Ein permanentes Drohszenario ohne Alternativen macht furchtsam und kraftlos. Außerdem sind die meisten Menschen klug genug, selber zu sehen, was kommen könnte. Niemand braucht in dieser Zeit auch noch menetekelnde Eltern- figuren. Warnungen sind nur konstruktiv, wenn sie wohlbegründet vorgebracht und mit konkreten Vorschlägen kombiniert werden, die eine Perspektive für die Zukunft darstellen. Die kann man durchdenken und mit eigenen Gedanken bereichern.

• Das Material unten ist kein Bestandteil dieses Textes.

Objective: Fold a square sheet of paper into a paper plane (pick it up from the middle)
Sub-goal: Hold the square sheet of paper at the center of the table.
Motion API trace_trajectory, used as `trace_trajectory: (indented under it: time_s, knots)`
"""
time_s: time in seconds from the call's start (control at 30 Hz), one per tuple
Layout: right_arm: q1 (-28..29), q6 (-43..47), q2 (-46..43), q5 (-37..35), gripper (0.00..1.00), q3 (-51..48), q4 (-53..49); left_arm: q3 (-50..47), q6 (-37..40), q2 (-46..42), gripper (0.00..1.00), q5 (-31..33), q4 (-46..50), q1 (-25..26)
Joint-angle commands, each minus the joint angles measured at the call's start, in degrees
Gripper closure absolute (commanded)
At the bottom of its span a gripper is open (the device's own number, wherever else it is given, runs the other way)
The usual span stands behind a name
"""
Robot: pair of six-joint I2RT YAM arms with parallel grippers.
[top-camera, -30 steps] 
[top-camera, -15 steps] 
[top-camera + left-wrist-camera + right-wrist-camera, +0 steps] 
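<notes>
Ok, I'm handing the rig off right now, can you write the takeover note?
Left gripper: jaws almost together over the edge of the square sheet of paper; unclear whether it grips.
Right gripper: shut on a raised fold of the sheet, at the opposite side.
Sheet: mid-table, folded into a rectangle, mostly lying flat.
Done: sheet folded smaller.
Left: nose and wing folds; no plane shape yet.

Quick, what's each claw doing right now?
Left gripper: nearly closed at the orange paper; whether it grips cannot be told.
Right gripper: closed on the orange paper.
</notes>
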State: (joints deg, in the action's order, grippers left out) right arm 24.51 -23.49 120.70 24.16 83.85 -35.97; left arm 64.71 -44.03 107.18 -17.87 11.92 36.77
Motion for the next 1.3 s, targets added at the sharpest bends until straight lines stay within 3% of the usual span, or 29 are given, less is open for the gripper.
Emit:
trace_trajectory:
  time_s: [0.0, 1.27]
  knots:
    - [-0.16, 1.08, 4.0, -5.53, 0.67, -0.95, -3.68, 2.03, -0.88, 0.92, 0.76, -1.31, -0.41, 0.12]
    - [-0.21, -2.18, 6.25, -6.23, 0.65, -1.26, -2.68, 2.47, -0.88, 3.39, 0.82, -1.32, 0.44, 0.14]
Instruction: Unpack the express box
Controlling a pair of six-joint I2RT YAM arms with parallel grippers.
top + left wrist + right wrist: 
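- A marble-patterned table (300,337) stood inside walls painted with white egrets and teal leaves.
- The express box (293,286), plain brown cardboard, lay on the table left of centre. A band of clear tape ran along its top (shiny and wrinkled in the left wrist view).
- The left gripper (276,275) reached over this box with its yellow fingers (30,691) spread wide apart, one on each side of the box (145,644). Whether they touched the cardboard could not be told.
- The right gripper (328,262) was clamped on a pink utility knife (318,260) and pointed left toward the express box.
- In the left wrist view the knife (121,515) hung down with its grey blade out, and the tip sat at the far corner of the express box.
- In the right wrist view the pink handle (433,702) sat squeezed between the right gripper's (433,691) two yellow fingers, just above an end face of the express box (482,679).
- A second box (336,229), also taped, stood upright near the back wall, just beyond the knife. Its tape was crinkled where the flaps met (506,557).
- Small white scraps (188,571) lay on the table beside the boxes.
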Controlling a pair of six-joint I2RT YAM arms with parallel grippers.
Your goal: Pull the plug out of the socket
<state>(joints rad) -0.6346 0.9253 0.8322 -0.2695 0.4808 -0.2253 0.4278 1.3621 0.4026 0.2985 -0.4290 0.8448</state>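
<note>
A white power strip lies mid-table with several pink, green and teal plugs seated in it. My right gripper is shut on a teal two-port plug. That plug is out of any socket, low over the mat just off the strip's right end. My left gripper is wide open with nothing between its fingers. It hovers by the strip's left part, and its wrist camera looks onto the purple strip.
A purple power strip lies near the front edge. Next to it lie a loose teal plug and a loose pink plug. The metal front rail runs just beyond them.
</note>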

Man gewinnt an Tatkraft, wenn man erkennt, was zu tun und zu lassen ist. Dazu bräuchte es hier und da eine leidenschaftliche Rede, die sich nicht in düsteren Allerweltsvisionen ergeht. Sondern die klar aufzeigt, was bevorsteht und wie wir uns en detail darauf vorbereiten können. Und natürlich schlage ich „Warnung“ nicht als Wort des Jahres vor. Auch nicht den ermüdenden „Weckruf“. Lieber wäre mir mehr Schwung. Wie wäre es mit „Zuversicht“? Oder „Gemeinsam“? Beides zusammen? Ich habe Lust, für die Zukunft zu kämpfen.